WORK REQUEST >> Show all lines of the listing that contain the word "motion".

DATASET SECTION >>
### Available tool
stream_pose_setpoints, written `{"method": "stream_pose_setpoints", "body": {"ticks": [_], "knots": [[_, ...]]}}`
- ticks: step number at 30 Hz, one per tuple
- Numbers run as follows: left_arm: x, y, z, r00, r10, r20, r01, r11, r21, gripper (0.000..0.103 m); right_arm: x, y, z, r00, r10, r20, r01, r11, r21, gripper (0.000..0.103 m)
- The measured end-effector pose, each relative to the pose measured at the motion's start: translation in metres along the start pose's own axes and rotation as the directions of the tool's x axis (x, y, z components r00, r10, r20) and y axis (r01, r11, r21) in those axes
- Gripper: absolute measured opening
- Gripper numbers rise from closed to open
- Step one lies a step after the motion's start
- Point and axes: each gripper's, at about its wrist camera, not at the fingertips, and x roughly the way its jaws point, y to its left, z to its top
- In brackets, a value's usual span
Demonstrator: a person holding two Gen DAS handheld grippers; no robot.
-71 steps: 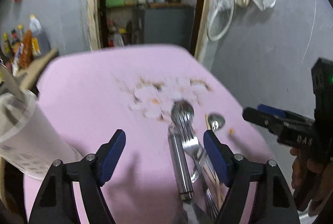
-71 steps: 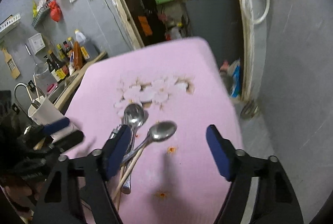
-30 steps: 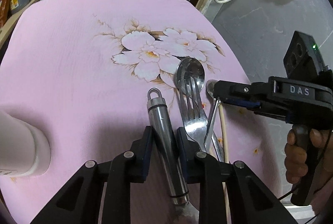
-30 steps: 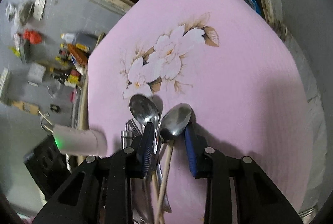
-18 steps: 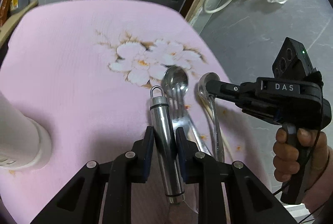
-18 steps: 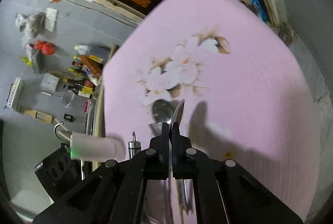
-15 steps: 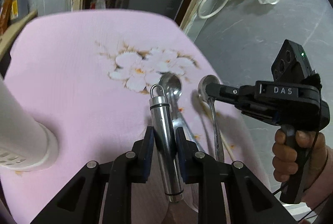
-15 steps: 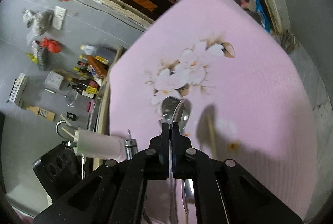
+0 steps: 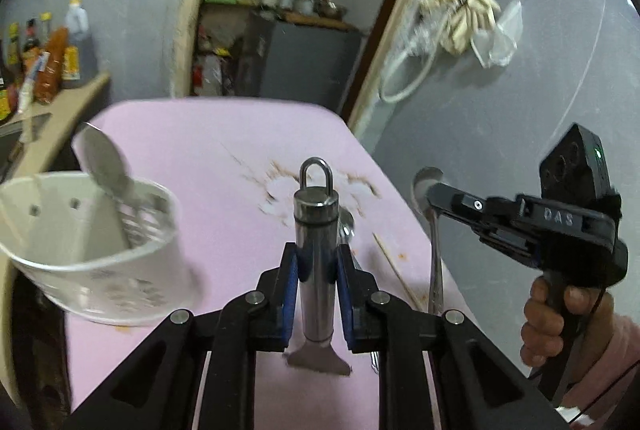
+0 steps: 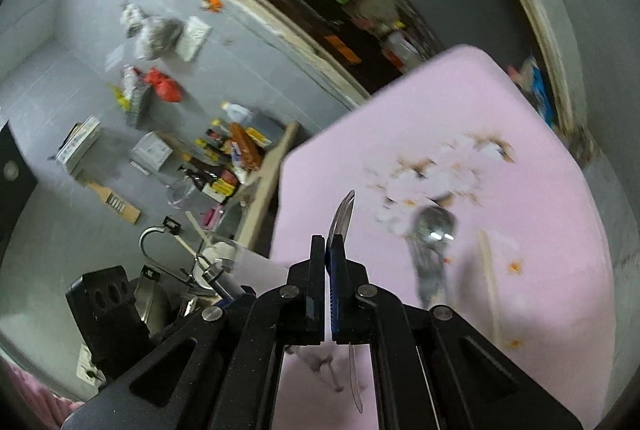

ANSWER BOX >>
- The measured end-effector pose, each relative to the pose measured at the motion's start: translation in metres along the start pose's own axes and rotation as the directions of the tool's x axis (x, y, z components r00, r10, r20) and y axis (r01, r11, r21) in those axes
- Step one lies a step after the motion's start

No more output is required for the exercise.